**Exercise directions:** Return the listing below unchanged, minus its pictures.

**Input data:**
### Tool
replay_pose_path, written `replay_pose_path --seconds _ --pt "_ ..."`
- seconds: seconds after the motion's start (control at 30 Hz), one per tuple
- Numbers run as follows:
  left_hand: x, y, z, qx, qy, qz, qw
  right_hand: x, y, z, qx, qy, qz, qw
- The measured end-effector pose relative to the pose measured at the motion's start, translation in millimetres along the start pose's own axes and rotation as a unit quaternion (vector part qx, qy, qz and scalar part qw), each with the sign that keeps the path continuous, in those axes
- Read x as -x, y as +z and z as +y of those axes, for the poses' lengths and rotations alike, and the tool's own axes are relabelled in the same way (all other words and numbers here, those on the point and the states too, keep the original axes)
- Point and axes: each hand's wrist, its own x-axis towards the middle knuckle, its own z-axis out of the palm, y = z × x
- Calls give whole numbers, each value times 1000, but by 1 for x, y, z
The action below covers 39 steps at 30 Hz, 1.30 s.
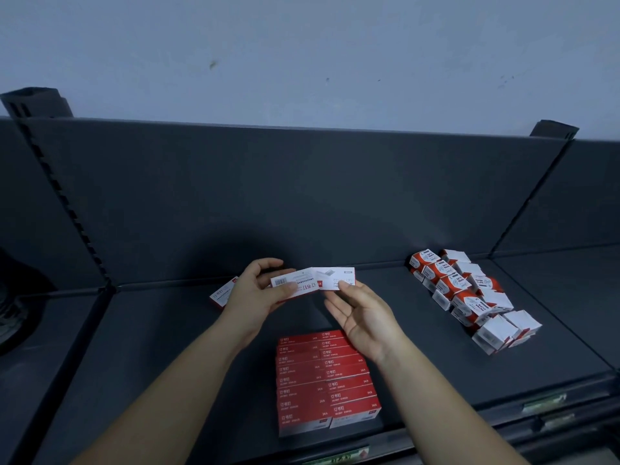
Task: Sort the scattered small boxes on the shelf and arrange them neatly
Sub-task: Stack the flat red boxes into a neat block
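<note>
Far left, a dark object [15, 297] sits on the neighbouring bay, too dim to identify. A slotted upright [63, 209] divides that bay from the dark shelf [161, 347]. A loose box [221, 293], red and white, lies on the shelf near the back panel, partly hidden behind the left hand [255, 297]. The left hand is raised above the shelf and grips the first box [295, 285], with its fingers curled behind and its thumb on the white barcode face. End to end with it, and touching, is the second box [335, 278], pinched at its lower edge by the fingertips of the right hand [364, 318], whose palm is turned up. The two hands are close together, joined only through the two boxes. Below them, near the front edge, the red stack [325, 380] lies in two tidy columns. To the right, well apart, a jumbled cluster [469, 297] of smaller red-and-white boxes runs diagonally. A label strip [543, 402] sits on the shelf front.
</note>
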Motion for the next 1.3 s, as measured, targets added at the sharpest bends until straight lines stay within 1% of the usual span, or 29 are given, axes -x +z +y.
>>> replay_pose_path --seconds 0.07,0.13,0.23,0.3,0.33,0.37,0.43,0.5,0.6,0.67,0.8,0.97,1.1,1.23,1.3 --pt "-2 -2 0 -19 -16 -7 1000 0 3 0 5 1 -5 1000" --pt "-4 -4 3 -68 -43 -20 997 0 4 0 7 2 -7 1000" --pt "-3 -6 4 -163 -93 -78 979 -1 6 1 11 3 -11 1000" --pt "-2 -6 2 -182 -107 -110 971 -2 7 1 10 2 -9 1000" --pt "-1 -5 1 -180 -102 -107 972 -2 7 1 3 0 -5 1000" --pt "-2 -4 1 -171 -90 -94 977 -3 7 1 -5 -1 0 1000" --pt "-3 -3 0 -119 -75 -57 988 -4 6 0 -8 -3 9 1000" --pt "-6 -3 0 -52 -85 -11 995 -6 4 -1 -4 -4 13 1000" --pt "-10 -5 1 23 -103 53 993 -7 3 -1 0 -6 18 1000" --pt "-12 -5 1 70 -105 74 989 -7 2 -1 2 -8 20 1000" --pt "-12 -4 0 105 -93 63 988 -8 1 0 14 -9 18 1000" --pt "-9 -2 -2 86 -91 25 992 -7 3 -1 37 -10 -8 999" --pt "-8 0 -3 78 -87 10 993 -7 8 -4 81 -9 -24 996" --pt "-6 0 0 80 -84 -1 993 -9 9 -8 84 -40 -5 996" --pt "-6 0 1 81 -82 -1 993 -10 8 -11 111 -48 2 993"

**Exercise solution:**
### Tool
replay_pose_path, written `replay_pose_path --seconds _ --pt "_ ..."`
- seconds: seconds after the motion's start (control at 30 Hz), one per tuple
- Numbers run as follows:
  left_hand: x, y, z, qx, qy, qz, qw
  right_hand: x, y, z, qx, qy, qz, qw
- The measured end-effector pose relative to the pose measured at the motion's start, translation in millimetres along the start pose's own axes and rotation as a unit quaternion (vector part qx, qy, qz and scalar part qw), each with the sign that keeps the path continuous, in those axes
- Read x as -x, y as +z and z as +y of those axes, for the poses' lengths and rotations alike, and the tool's own axes are relabelled in the same way (all other words and numbers here, those on the point and the states too, keep the original axes)
- Point and axes: each hand's wrist, its own x-axis towards the middle knuckle, its own z-axis out of the palm, y = z × x
- Calls give whole numbers, each value times 1000, but by 1 for x, y, z
The action below covers 39 steps at 30 Hz, 1.30 s.
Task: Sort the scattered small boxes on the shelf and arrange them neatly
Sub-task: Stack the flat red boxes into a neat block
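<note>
Far left, a dark object [15, 297] sits on the neighbouring bay, too dim to identify. A slotted upright [63, 209] divides that bay from the dark shelf [161, 347]. A loose box [221, 293], red and white, lies on the shelf near the back panel, partly hidden behind the left hand [255, 297]. The left hand is raised above the shelf and grips the first box [295, 285], with its fingers curled behind and its thumb on the white barcode face. End to end with it, and touching, is the second box [335, 278], pinched at its lower edge by the fingertips of the right hand [364, 318], whose palm is turned up. The two hands are close together, joined only through the two boxes. Below them, near the front edge, the red stack [325, 380] lies in two tidy columns. To the right, well apart, a jumbled cluster [469, 297] of smaller red-and-white boxes runs diagonally. A label strip [543, 402] sits on the shelf front.
</note>
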Motion for the next 1.3 s, as measured, targets added at the sharpest bends until straight lines stay within 1% of the usual span, or 29 are given, axes -x +z +y.
>>> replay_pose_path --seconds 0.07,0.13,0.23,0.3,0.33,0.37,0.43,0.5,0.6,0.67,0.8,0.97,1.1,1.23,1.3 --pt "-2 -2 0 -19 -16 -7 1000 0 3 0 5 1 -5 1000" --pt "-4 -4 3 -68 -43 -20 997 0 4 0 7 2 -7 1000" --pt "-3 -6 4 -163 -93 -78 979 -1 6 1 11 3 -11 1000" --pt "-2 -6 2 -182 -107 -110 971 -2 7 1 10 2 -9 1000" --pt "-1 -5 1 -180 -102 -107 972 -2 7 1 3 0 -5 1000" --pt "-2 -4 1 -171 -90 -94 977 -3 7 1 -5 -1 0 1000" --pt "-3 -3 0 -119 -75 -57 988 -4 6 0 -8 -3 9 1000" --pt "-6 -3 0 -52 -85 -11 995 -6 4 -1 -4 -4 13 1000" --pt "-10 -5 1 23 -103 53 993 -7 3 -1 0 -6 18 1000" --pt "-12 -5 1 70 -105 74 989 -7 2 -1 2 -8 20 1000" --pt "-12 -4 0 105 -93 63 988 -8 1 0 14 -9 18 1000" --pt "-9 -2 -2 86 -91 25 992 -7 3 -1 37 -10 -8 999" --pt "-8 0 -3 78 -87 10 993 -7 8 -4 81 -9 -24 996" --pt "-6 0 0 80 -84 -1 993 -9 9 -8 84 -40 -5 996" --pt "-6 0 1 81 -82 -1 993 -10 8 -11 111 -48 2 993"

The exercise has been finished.